Les initiations de traitement avec Uptravi peuvent reprendre

IMA-EDV-160215-medecin_VH.jpgA la suite des conclusions du Comité européen pour l’évaluation des risques en matière de pharmacovigilance (PRAC) concernant la spécialité Uptravi (sélexipag), agoniste des récepteurs de la prostacycline indiqué dans le traitement par voie orale de l’hypertension artérielle pulmonaire, l’ANSM considère que les initiations de traitement peuvent reprendre en respectant les contre-indications et mises en garde mentionnées dans l’autorisation de mise sur le marché.

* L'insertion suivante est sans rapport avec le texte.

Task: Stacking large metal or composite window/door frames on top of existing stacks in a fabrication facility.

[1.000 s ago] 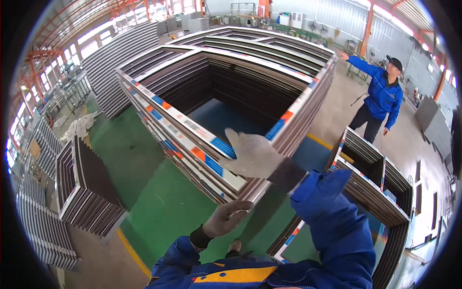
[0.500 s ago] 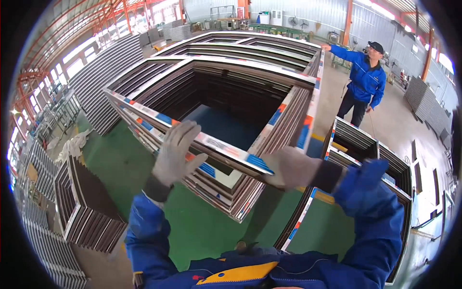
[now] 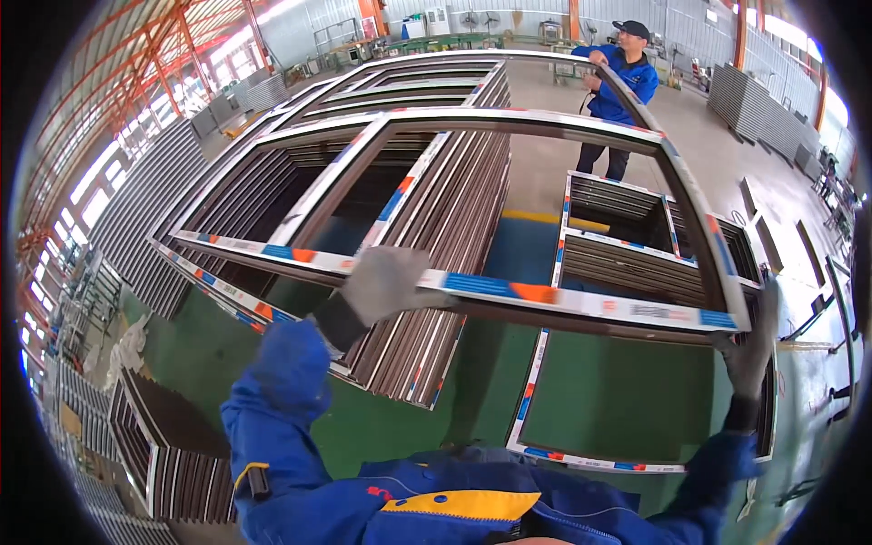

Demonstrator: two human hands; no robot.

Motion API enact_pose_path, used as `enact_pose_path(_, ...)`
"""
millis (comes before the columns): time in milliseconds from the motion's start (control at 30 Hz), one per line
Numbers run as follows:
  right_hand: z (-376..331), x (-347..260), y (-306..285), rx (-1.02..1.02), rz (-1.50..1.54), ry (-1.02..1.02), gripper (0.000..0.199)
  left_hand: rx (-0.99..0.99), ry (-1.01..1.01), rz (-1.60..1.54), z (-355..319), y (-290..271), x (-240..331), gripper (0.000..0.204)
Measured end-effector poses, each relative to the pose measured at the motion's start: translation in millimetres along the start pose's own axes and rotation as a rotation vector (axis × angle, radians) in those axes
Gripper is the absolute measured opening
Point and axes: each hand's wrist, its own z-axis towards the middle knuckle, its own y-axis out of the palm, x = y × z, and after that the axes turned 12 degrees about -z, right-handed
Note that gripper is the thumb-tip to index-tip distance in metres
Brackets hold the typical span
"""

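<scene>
One large frame, held by two hands and a co-worker

Item: large frame (image 3: pixel 581 304), dark brown, its top faces covered in white strip with blue and orange patches, divided by crossbars. Location: in front of me, its left part over the tall stack of frames (image 3: pixel 454 236), its right part out past that stack's side. Whether its left end touches the stack, I cannot tell.

My left hand (image 3: pixel 386 283): grey glove, fingers holding the near bar, thumb stretched to the right along it.

My right hand (image 3: pixel 752 350): grey glove, holding the near right corner, fingers up along the outer side, thumb under the edge; partly blurred.

Co-worker (image 3: pixel 629 82): blue jacket, dark cap, one hand at the frame's far right corner.

Surroundings: low stack of frames (image 3: pixel 627 241) on the right, beneath the overhanging part; pale stack (image 3: pixel 150 218) at far left; dark stack (image 3: pixel 182 427) at lower left, near a crumpled white cloth (image 3: pixel 132 350); green floor (image 3: pixel 381 431) below.
</scene>
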Motion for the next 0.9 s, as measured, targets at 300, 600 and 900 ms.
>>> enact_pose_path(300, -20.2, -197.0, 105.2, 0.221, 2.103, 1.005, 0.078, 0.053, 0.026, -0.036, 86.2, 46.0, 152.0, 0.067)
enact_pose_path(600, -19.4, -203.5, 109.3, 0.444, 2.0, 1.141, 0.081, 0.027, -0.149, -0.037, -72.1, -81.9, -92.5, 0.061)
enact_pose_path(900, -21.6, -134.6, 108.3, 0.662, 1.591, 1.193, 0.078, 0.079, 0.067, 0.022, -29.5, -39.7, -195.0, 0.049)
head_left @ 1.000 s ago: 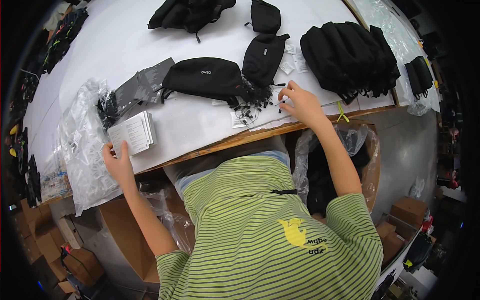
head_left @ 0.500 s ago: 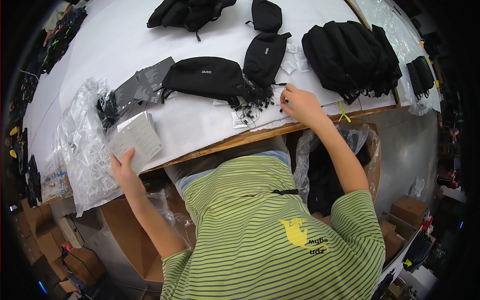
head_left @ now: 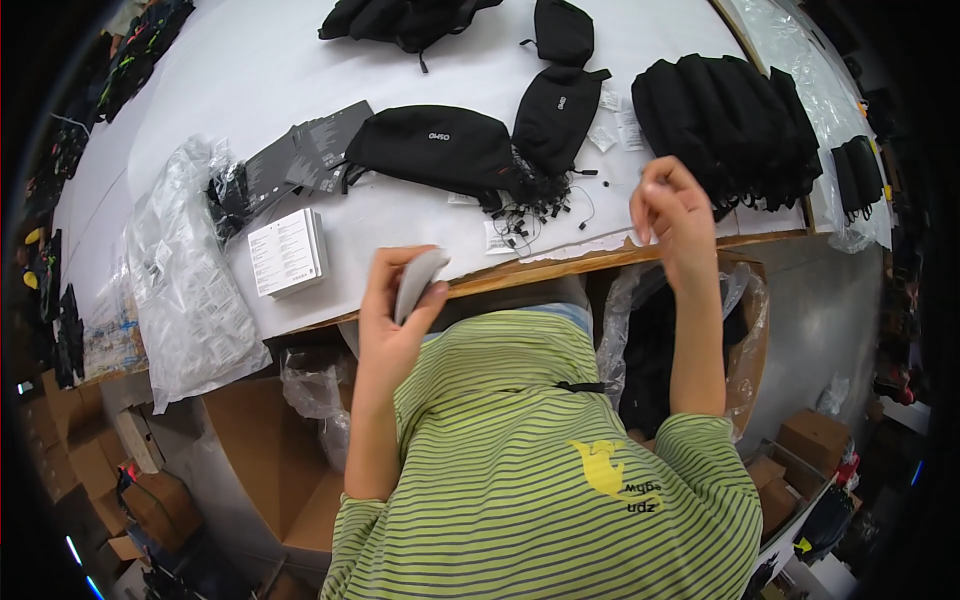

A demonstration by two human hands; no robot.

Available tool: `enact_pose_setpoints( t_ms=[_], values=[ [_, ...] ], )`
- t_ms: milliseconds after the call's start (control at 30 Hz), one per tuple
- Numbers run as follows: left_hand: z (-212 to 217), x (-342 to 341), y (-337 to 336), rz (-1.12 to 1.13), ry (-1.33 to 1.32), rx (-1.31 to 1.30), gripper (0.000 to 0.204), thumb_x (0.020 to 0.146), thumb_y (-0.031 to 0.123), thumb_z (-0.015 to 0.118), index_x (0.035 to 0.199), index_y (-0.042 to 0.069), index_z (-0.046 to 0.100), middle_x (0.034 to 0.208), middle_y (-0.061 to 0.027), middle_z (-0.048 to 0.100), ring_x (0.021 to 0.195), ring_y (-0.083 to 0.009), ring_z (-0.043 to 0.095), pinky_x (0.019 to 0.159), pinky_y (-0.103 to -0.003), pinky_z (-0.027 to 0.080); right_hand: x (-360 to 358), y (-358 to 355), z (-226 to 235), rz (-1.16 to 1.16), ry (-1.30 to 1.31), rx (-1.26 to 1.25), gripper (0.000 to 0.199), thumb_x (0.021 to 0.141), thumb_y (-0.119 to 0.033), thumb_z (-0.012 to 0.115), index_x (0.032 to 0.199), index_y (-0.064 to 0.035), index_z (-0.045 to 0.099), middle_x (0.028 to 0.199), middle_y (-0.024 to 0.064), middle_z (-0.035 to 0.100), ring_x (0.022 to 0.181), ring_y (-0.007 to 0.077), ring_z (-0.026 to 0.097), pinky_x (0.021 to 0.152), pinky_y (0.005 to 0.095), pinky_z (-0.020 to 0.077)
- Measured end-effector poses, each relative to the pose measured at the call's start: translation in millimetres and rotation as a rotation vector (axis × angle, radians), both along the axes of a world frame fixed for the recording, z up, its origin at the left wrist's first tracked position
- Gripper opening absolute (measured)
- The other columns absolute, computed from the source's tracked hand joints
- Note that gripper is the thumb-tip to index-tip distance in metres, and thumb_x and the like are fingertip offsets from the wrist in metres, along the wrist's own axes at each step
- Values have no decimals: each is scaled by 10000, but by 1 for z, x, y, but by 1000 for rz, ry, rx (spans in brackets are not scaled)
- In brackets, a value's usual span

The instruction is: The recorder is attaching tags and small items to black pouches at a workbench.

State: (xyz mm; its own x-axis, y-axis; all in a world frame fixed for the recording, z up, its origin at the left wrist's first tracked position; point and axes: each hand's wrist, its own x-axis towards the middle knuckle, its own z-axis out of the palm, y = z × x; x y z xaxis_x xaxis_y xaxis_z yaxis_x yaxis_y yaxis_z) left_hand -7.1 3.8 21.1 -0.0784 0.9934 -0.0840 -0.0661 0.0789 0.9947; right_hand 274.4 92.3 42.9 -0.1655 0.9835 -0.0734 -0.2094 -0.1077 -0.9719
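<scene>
In front of my body, just over the table's near edge, my left hand (head_left: 385,335) is closed on a pale printed card (head_left: 418,280) that curves between the thumb and fingers. My right hand (head_left: 682,212) is raised over the edge farther right, fingers curled to a pinch; what they hold, if anything, is too small to make out. Between the hands lies a tangle of black tag strings (head_left: 530,205) with small clips. A black zip pouch (head_left: 435,148) sits behind them, and another black pouch (head_left: 555,122) stands beside it. To the left rests a stack of white printed cards (head_left: 283,252).
Dark grey cards (head_left: 325,150) fan out by a clear plastic bag (head_left: 190,290) of small white packets. A row of black pouches (head_left: 725,125) lies right, more black pouches (head_left: 400,20) at the back. Under the table stand cardboard boxes, one plastic-lined (head_left: 745,340).
My left hand has taken a card off the white stack and carried it right, in front of me. My right hand has lifted away from the strings, moving right.
</scene>
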Motion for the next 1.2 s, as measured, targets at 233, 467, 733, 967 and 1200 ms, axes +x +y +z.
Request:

Cette spécialité, commercialisée dans plusieurs pays européens ainsi qu'aux Etats-Unis est  disponible en France depuis mai 2016, et soumise à une prescription hospitalière, réservée aux spécialistes en pneumologie, cardiologie ou médecine interne.
Suite à la déclaration en France de 5 cas de décès survenus précocement après le début du traitement par Uptravi, l'ANSM a saisi le PRAC afin notamment qu'une évaluation de ce signal soit réalisée au niveau européen.
Dans l'attente des résultats des investigations à l'échelle internationale, l'ANSM avait demandé aux prescripteurs de ne pas initier de nouveaux traitements par Uptravi (sélexipag).
Le 7 avril 2017, le PRAC a conclu que les données issues des essais cliniques réalisés avec le sélexipag ainsi que la revue synthétique des données de pharmacovigilance internationale collectées depuis la commercialisation d'Uptravi, ne suggèrent pas de surmortalité comparativement aux autres spécialités orales dans le traitement de l'HTAP.
Aucune mesure concernant l'AMM européenne n'a donc été requise.
La sécurité d'emploi d'Uptravi continue toutefois d’être surveillée au niveau européen et toute donnée issue d'essais cliniques ou de notifications de pharmacovigilance fera l'objet d'une étude approfondie.